A Motor "Failure" in a 3D Printer

Troubleshooting 3D Printer Motion Problems

Stepper motors are some of the most reliable machines human beings have ever invented.  And they should be- all they are is some steel, and some magnets spinning on bearings, and some coils of wire.  There are no brushes to wear out, so as long as you don't get it so hot that the insulation burns off the wires or demagnetizes the magnets, a stepper should work for many years, especially in the relatively benign environment of a 3D printer. 

The typical driver chips on 3D printer controller boards don't have enough current drive capability to burn up motor windings of typical motors used in 3D printers, though I suppose it would be possible for one of them to fail shorted and send a lot of current through a motor.  So unless you have a failed driver, it is very unlikely that you have a burned up motor.  If you do have a burned up motor you will be able to tell by its smell, and you will surely have a dead driver chip, too.

What I'm trying to say here is that in general, if you have a motion problem in a 3D printer, the least likely cause is going to be a failed motor.  So look carefully at everything else before you start replacing motors.  Everything else includes cables and connectors (very high failure rates) and driver chips (also high failure rate, especially if you use plug-in driver modules), drive pulleys and couplers, (are the screws tight?) and configuration issues.

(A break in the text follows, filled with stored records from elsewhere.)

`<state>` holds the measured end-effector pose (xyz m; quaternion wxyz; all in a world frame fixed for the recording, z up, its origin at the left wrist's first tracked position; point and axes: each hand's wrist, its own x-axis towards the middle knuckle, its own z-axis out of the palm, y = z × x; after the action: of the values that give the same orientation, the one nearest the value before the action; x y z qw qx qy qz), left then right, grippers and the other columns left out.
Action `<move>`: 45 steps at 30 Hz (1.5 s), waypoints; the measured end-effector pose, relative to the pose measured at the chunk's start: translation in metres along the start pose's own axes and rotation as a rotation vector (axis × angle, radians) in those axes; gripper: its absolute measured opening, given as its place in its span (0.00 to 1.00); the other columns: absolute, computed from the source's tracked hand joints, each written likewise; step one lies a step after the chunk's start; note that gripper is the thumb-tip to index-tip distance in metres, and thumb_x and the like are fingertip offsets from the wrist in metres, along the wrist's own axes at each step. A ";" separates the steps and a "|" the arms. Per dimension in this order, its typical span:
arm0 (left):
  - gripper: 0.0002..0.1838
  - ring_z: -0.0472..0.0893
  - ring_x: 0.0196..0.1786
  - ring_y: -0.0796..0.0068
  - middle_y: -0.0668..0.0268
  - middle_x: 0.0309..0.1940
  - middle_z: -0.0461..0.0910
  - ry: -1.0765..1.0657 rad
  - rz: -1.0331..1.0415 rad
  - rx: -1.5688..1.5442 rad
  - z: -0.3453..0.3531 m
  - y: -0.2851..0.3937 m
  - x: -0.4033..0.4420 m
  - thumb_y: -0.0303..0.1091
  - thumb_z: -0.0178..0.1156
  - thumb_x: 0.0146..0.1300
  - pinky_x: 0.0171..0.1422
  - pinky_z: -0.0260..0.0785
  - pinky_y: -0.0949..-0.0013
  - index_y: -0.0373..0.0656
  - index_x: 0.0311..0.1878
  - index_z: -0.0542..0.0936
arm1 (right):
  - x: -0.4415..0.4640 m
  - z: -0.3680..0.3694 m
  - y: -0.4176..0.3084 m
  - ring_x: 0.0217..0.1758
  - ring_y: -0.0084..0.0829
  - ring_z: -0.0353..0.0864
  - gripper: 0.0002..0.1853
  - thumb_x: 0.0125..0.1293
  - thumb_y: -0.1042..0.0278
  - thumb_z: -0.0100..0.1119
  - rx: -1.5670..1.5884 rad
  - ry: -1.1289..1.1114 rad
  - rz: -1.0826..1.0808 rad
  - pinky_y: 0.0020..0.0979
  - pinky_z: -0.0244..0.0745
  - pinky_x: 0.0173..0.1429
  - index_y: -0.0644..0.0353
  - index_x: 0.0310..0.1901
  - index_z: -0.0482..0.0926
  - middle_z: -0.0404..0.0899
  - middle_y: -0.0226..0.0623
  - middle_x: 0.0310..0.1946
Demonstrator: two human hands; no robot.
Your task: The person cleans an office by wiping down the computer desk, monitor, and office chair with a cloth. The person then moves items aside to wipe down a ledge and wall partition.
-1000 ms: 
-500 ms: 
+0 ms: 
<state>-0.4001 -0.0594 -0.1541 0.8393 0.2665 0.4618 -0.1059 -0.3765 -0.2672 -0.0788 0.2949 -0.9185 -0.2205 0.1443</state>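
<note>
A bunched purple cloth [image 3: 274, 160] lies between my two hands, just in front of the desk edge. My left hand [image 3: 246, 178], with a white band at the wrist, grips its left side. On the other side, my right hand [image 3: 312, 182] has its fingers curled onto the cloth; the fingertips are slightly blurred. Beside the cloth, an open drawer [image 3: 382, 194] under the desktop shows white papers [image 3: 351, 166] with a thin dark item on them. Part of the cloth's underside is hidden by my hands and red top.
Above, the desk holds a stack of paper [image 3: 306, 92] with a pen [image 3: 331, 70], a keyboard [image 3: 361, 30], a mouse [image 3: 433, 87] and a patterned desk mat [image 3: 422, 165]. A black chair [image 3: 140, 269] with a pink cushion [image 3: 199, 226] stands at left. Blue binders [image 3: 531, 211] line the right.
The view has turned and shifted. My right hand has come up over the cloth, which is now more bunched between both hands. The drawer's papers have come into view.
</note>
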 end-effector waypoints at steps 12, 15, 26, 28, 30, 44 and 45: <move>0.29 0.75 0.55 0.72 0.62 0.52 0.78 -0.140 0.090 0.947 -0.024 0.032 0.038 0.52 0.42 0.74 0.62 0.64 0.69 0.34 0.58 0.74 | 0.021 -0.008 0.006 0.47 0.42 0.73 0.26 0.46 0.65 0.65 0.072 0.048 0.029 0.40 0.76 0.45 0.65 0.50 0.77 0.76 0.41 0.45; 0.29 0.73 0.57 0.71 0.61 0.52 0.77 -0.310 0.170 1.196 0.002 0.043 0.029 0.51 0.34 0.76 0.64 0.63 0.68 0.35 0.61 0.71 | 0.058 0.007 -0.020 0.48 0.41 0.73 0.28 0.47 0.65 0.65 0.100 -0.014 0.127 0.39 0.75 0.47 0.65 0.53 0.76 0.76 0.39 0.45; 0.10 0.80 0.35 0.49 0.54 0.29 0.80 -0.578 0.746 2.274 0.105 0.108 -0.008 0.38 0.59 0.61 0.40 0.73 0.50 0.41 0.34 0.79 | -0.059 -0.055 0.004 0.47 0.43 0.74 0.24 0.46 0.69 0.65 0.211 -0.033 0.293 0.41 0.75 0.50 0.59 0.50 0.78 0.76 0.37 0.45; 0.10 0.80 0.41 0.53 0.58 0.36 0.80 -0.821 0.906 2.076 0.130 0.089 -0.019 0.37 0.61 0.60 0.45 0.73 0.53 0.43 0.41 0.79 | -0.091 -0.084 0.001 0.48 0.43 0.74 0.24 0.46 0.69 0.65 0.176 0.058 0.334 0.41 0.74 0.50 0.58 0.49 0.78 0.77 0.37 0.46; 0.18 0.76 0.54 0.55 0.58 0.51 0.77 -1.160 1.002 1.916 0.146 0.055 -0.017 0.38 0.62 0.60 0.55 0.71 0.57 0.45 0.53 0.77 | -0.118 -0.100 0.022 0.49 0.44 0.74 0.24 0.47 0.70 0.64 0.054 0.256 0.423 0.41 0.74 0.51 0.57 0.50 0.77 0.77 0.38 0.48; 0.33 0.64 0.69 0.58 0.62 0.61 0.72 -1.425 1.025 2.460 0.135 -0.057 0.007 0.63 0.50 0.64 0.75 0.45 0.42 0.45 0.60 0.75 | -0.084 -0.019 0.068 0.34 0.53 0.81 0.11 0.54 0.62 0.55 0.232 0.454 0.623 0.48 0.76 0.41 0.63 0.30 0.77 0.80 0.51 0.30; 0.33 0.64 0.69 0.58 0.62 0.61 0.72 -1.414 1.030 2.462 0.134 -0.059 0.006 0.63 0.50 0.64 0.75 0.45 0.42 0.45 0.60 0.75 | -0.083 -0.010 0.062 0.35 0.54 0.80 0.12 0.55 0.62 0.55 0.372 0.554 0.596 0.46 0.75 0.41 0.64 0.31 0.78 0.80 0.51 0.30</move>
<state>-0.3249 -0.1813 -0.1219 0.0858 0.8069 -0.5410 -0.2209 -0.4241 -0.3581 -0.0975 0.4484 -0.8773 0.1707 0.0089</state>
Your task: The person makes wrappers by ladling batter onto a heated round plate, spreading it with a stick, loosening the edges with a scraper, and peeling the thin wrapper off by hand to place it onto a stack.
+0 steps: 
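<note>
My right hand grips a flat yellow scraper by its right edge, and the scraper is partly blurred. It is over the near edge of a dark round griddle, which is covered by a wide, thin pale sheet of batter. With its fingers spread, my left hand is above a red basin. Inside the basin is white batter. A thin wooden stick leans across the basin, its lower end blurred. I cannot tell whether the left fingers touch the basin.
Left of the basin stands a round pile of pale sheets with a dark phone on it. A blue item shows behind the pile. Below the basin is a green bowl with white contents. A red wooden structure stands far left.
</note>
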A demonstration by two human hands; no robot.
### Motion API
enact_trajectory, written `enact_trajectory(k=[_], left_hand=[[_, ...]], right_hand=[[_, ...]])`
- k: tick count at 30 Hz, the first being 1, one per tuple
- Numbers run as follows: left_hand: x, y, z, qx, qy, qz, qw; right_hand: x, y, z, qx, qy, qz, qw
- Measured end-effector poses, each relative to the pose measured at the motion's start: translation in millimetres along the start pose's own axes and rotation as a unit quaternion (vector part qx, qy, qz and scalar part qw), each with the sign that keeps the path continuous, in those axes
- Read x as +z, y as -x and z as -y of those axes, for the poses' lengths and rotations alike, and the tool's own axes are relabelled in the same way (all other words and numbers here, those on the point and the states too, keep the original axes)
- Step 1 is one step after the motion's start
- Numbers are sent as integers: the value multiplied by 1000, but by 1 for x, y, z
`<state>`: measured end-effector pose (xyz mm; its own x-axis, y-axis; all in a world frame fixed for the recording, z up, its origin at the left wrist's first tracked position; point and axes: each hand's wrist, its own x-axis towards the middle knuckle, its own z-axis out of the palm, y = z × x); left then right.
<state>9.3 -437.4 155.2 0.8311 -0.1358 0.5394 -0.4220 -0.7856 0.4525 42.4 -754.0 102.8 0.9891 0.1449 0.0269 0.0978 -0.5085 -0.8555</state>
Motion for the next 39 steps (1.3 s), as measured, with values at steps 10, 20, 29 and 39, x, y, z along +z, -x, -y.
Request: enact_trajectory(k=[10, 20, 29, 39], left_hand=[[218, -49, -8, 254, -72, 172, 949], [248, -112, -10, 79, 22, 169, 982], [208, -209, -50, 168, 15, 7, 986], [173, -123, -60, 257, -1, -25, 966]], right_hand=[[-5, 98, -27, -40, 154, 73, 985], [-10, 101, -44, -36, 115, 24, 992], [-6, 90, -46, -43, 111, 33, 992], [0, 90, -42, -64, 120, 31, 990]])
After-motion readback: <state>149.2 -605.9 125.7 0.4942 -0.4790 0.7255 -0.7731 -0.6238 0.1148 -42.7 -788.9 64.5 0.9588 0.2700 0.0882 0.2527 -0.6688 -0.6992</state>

If you've ever built a kit-type printer or even read a stepper driver data sheet, you'll have been warned about connecting or disconnecting motors while the printer is powered up.  The problem is that when you connect or disconnect a motor while it's powered, a large voltage spike that can kill the driver chip is generated by the inductance of the motor coils.  Now what do you think happens if you have an intermittent connector or motor cable?  It will connect and disconnect the motor and destroy the driver.  If you have a dead driver, carefully inspect the cable and connectors before you put a new driver in your printer, or you may end up with another dead driver.

An Atypical Failure 

I recently did some long overdue maintenance and mods on SoM which resides at the Milwaukee Makerspace.

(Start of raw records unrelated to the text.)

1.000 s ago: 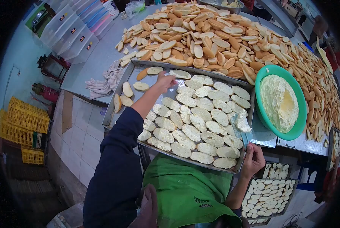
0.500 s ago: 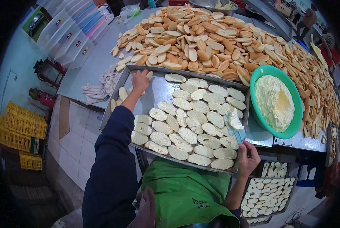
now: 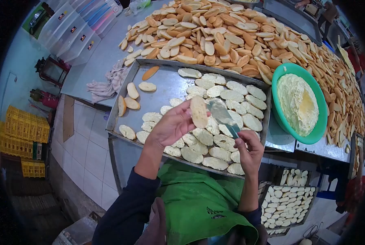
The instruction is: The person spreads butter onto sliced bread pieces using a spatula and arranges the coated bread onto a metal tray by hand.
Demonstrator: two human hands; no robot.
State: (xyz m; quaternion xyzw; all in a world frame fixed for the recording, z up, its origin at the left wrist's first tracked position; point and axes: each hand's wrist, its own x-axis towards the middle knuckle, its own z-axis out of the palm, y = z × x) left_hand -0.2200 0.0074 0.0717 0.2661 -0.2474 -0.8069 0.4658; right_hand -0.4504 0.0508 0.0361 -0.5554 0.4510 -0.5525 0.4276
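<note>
My left hand (image 3: 173, 125) holds a bread slice (image 3: 199, 112) upright by its edge over the tray. In my right hand (image 3: 249, 149) is a spatula (image 3: 226, 118) with a teal handle, its blade smeared with cream and close beside the slice. Beneath both hands lies a metal tray (image 3: 166, 74) with rows of cream-coated bread slices (image 3: 233, 95). Several slices without visible cream, such as one pale piece (image 3: 147, 86), lie loose at the tray's left end. A green bowl (image 3: 323, 118) of pale cream (image 3: 296, 102) stands at the tray's right side.
A large heap of bread slices (image 3: 231, 36) covers the table behind the tray. A cloth (image 3: 107, 86) lies at left, near stacked clear plastic boxes (image 3: 76, 38). Yellow crates (image 3: 27, 134) are on the left. Another filled tray (image 3: 288, 204) sits lower right. A person (image 3: 328, 18) stands far back.
My left hand has come from the tray's left end to its middle, bringing a bread slice. The spatula has moved up and left to the slice, and its cream now looks spread thinner.
</note>
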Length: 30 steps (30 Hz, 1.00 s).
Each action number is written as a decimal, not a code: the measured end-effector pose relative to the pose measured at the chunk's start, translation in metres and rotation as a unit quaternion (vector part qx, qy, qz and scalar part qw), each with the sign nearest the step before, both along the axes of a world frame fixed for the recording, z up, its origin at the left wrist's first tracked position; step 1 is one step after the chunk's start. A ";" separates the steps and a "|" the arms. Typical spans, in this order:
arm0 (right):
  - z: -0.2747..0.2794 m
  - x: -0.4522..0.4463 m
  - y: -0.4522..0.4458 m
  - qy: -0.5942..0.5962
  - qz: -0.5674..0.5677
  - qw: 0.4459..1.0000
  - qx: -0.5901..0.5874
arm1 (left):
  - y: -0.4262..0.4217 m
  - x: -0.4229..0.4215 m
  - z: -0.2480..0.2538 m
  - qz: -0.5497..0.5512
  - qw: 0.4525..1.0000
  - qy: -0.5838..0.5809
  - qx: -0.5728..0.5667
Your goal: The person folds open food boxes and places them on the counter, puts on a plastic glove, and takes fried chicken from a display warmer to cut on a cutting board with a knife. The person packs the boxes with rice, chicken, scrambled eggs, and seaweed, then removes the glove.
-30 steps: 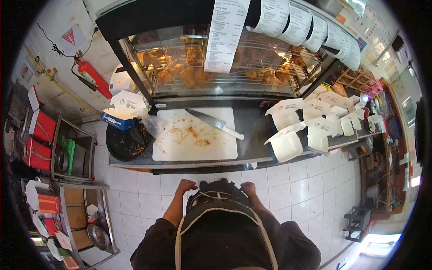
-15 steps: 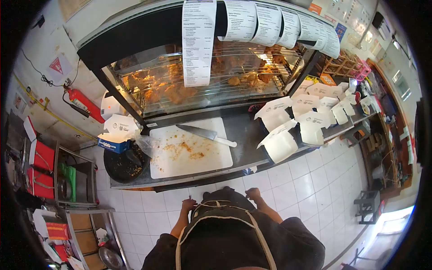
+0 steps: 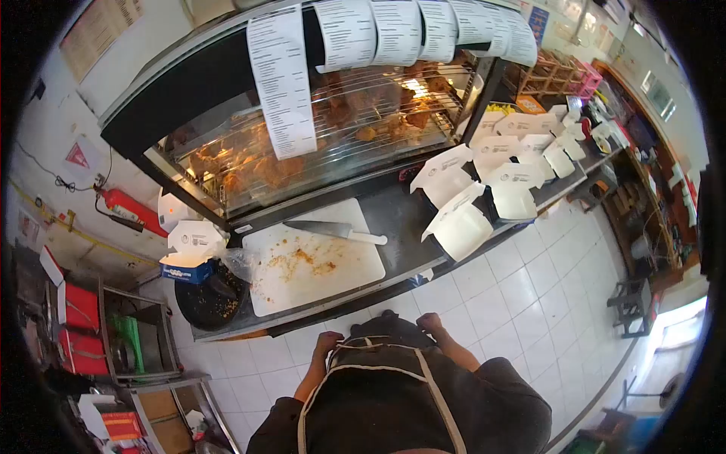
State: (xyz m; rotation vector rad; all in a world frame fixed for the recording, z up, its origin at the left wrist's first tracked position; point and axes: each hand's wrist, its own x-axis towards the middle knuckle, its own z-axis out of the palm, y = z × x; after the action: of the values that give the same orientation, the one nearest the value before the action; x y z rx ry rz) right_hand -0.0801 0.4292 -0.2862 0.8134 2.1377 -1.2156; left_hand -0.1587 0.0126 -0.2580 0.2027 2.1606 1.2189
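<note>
My left hand (image 3: 327, 343) is curled closed at the left edge of my dark apron (image 3: 370, 386), close to its light strap. Whether it grips anything is hidden. On the other side my right hand (image 3: 429, 324) makes a loose fist beside the apron, and nothing shows in it. Beyond both hands, on the counter, lies a white cutting board (image 3: 318, 272) strewn with brown crumbs. A knife with a white handle (image 3: 367, 237) rests across its far part. Left of the board sit a black pan (image 3: 198, 303) with crumbs and an open blue and white box (image 3: 189, 261).
A glass warming cabinet (image 3: 340, 121) with fried pieces on racks stands behind the board, long printed slips (image 3: 281, 83) hanging over it. Several open white boxes (image 3: 460, 231) line the counter's right side. Shelves (image 3: 144, 340) stand at the left, a stool (image 3: 630, 306) at the right.
My view has turned, so the counter and cabinet appear shifted left and tilted. Both hands stay closed by the apron; the left one has come slightly nearer to it. The knife and boxes stay put.
</note>
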 end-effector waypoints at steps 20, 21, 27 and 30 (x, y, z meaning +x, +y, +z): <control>0.036 0.008 -0.007 -0.054 -0.157 0.985 -0.041 | -0.011 -0.017 0.002 -0.202 0.925 0.322 -0.024; 0.033 0.009 -0.007 -0.055 -0.164 0.984 -0.045 | -0.010 -0.020 0.000 -0.210 0.923 0.321 -0.025; 0.029 0.011 -0.008 -0.002 -0.140 0.990 0.023 | -0.003 -0.029 0.013 -0.204 0.958 0.149 -0.134; 0.052 0.019 -0.012 0.030 -0.191 0.981 0.032 | -0.001 -0.042 0.003 -0.315 0.890 0.310 -0.115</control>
State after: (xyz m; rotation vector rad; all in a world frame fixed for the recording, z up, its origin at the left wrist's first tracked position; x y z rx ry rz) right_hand -0.0606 0.4168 -0.2343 1.2750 2.1404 -1.3768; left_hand -0.2003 0.0118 -0.2550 1.2240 2.4234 0.5458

I rebuilt the Y axis entirely, eliminating the noisy ball screw and converting back to belt drive.  I also put in a Duet controller and set it up for high microstepping ratio.  That quieted down the Y axis, but then I noticed that the X axis was making a lot of noise that it didn't used to make.  The noise sounded like something was vibrating, and it left closely spaced vertical lines in X axis parallel sides of prints.  Ugh!

This fine pattern was showing up on X-parallel sides of prints because the X axis motor was vibrating.

When I inspected the X axis and noticed some belt dust on the motor mount, I didn't think much of it. The machine has a Gates belt and a standard, cheapo GT2 drive pulley on the motor, both of which have been on there for years.  I disconnected the belt and tried moving the extruder carriage along the linear guide- it was as smooth as could be.  No problem there.

I tried running the motor without the belt and sure enough, it was vibrating.  I verified that the screw terminals and connectors were in good condition and tested the cable with a meter and found no issues.  I thought maybe it's the driver, so I swapped driver on the controller board- nope- the motor kept vibrating.  It had to be the motor itself.

I tried turning the motor shaft with my fingers and found that it took an unusually large amount of force to start it turning.  That's not right!

In SoM, the X axis motor was mounted hanging below the X axis, with shaft and pulley pointing up.  I thought that maybe some of the belt dust I saw got into the top bearing in the motor and was gumming things up.

I replaced the motor with another, pulled from an old stratasys printer mechanism.  It ran almost completely silent again, like it used to, so I did an autopsy on the failed motor.

The failed motor, with belt dust.

Cover removed- pretty simple...  There's very little clearance between the rotor and the stator pole pieces, so it wouldn't take much to jam it up.

All the pieces laid bare. I tried spinning the shaft on the bearings and it spun freely.  So much for the belt-dust-in-the-bearings theory.

I tried spinning the bearings and expected the top one to be sticky.  Nope.  Both spun freely.  Hmmm.  I inspected the rotor and found a couple small ferrous metal flakes (sorry, I didn't take a picture) stuck to the magnetic rotor.  After carefully removing the flakes and inspecting the entire rotor under a microscope, I blew out the inside of the body of the motor with some compressed air and then put the whole thing back together.  It spun freely like it used to, with just the normal, gentle bump-bump of the magnetic detents.  I suspect that metal flakes were getting between the rotor and stators and it was jamming things up.

So where did the metal flakes come from?  Hmm.  I think the bearings are the most likely source.  The motor was industrial surplus when I installed it in the printer about 6 years ago.  There's no telling how much use it had seen before I got it, so maybe the bearings are at end-of-life.  I'll order new ones and install them.

If you ever have an axis that starts vibrating a lot, inspect the motor!